Дверь кабинета осторожно отворилась, в нее заглянула секретарь, остановилась на пороге, произнесла:
— Срочное сообщение Информагенства.
— Что там?
— Приговор суда по делу «Московского центра».
Николай Иванович молча протянул над столом руку. Секретарь, смуглая еврейка лет сорока пяти, с резкими чертами лица и короткими черными волосами на косой пробор, подошла к столу, подала бумагу с машинописным текстом.
Николай Иванович принял шуршащий тревогой желтоватый листок, пробежал длинным, не моргающим взглядом по черным строчкам и тут же почувствовал сильное сердцебиение. У него даже в животе сделалось жарко и вспотели ладони. Он отодвинул от себя бумагу, в растерянности пошарил глазами по кабинету, наткнулся на понурую фигуру женщины.
Секретарь все еще стояла напротив, чего-то ждала, в черных глазах ее зрел немой крик. Николай Иванович знал эту женщину давно. Когда-то, в молодости, она отличалась своеобразной красотой, но как-то незаметно с возрастом черты лица ее огрубели, вызывая в нем чувство недоумения и жалости. Муж этой женщины, один из ярых приверженцев Троцкого, умер в сибирской ссылке, теперь брат этой женщины проходит по делу «Московского центра». Еще вчера Николай Иванович при случае старался как-то утешить свою сотрудницу, внушить ей надежду на благополучный исход. Сегодня ее чего-то ждущий от него взгляд вызывал раздражение и желание сказать нечто резкое, даже грубое. Однако он не произнес ни слова, лишь досадливо махнул рукой: иди, мол, не мешай, не до тебя! И она покорно повернулась и вышла.

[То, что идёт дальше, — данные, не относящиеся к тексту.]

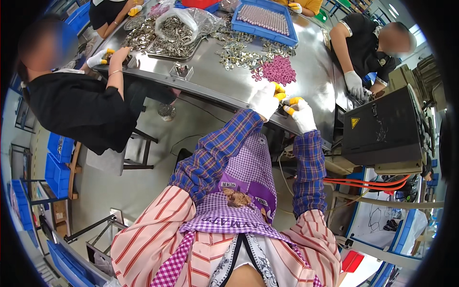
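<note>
At the metal table's near edge, my left hand (264,100) and my right hand (302,115) come close together, both in white gloves with yellow fingertips. The fingers of each are bent into a pinch. Between them is something small and dark, too hidden to name. Just beyond my left hand lies a pile of small pink rings (278,71). Loose small metal parts (237,56) spread over the table behind and to the left of the rings.
A blue tray (292,39) with rows of pinkish parts stands at the back of the metal table (210,79). Left of it are a bag of metal parts (176,27) and a small clear box (181,71). Co-workers sit left, right and far. A dark machine box (382,131) stands right.
</note>
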Available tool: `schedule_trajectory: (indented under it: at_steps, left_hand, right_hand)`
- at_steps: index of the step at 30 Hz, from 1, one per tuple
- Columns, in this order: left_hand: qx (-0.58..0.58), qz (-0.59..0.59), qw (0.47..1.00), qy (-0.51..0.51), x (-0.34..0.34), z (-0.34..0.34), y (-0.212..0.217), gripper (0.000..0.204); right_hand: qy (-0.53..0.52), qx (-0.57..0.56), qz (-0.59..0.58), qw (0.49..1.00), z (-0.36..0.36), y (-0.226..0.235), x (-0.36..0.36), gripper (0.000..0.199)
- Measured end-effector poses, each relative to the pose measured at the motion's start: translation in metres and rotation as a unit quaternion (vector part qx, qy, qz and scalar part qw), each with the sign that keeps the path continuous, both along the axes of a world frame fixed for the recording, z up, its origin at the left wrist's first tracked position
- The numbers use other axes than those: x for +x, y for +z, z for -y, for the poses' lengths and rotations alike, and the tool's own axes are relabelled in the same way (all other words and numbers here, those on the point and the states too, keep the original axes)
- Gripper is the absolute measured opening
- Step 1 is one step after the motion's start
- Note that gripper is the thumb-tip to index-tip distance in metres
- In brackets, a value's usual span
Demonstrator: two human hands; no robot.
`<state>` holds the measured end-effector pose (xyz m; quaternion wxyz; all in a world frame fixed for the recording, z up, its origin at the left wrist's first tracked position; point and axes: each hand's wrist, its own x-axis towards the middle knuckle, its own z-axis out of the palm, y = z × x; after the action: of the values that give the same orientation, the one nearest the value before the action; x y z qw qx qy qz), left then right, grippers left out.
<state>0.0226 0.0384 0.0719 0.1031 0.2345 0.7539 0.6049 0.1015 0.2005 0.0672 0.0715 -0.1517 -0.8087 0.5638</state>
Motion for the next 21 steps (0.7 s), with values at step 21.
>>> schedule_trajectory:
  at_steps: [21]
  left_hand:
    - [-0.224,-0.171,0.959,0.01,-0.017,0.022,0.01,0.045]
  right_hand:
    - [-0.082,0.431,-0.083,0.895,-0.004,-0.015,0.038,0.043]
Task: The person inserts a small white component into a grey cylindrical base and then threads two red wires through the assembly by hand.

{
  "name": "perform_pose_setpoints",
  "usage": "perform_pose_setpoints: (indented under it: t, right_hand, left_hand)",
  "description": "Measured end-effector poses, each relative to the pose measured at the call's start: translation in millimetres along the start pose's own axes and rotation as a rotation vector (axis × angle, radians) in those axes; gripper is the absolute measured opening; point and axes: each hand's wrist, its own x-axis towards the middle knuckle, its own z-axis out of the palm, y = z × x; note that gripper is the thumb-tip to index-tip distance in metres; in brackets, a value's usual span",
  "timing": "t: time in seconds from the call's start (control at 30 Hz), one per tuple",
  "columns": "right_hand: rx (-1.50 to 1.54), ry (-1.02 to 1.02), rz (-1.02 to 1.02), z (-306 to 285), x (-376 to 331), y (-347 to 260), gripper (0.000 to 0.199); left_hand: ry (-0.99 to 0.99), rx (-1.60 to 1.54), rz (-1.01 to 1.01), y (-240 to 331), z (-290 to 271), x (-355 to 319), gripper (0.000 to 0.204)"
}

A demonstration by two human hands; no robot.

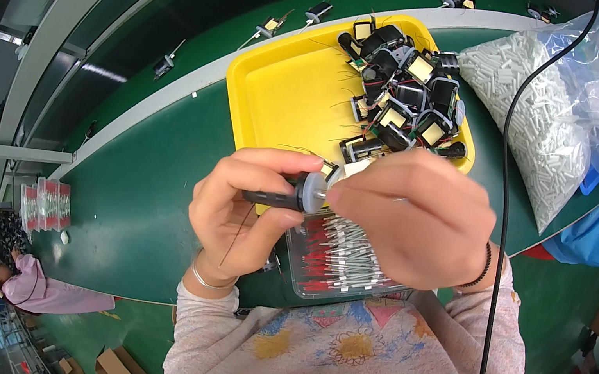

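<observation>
Both hands meet over a green workbench [134, 183]: the left hand [245, 206] pinches a small black coil part [290, 197], the right hand [410, 213] closes on its pale end. Just beyond the fingertips sits a yellow tray [290, 98] of similar parts – beneath them, a clear box of red-tipped leads [335, 260] – with a factory floor beyond.

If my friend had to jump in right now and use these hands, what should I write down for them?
Left hand: fingers closed around a small black coil part with a thin wire hanging from it.
Right hand: fingers pinched at the part's pale end, covering it.
Yellow tray: a pile of black and yellow coil parts at its far right.
Clear box of red-tipped pins sits under the hands.
Bag of white pieces lies to the right.
Done: cannot tell. Left: the tray pile.
</observation>
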Motion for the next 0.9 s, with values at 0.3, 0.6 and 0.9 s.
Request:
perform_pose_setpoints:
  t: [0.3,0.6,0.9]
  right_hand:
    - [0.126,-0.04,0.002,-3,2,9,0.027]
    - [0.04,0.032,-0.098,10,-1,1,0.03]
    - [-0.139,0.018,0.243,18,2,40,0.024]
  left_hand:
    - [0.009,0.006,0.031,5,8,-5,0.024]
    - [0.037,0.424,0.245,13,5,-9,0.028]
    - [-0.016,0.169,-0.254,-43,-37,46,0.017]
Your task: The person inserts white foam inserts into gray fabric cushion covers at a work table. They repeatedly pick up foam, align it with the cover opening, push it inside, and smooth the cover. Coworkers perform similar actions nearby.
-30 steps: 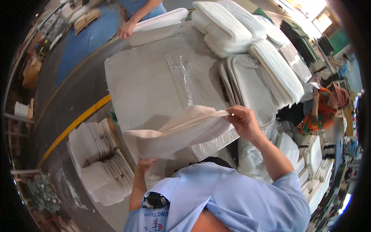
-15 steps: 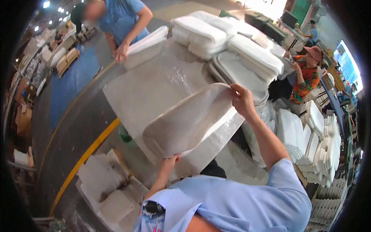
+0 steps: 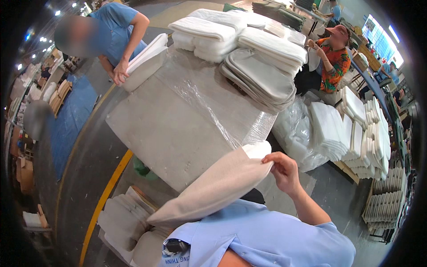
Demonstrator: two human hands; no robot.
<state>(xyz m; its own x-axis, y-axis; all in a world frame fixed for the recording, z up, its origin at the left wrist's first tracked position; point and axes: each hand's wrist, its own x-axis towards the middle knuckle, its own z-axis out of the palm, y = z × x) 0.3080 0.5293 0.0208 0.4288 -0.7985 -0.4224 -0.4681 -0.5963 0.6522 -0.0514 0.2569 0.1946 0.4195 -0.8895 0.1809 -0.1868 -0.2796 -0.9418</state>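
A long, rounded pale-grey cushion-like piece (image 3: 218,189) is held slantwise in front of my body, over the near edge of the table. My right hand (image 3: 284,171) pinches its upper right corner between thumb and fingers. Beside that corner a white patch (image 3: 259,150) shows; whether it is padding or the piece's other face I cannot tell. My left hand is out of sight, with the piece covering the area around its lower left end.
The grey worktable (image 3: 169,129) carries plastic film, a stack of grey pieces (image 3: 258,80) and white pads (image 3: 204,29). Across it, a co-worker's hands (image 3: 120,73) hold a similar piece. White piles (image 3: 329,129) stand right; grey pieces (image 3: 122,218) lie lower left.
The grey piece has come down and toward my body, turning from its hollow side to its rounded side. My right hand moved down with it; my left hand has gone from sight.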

Николай Иванович дождался, когда за секретарем закроется дверь, выскочил из-за стола, заметался по кабинету, нервно потирая ладони. У него и самого зрел где-то внутри вопль отчаяния и тоски, хотя он не ожидал ничего для подсудимых утешительного, если иметь в виду предъявленные им обвинения, но чтобы такие суровые приговоры…
«Успокойся», — велел он себе, прислушиваясь к неровным толчкам своего сердца. И еще несколько раз, точно заклинание, повторил это же веление, пока еще без мысли, оглушенно и потерянно. Но мысль уже зрела подспудно, вытесняя вопль отчаяния и тоски, мысль спасительная и примиряющая.
Легко поддающийся самовнушению, Бухарин не сразу, но приспособился-таки к тем изменениям в политике партии, которые ей диктовал Сталин. Набив себе шишек на попытках противостояния генсеку, каких не набивал на оппозиции самому Ленину, он сдался и с тем же энтузиазмом и азартом принялся за привычное дело — внушать людям те мысли и идеи, которые необходимо было им внушить. Он частенько даже опережал самого Сталина в рвении своем, настолько увлекался новыми политическими поворотами и бросками, даже не замечая, что в них было слишком много его, Бухарина, собственных мыслей и представлений, и, может быть, именно поэтому повороты и броски Сталина, становились как бы его, Бухарина, собственными, но чувствовал при этом себя актером, который вынужден играть роль, предназначенную ему обстоятельствами.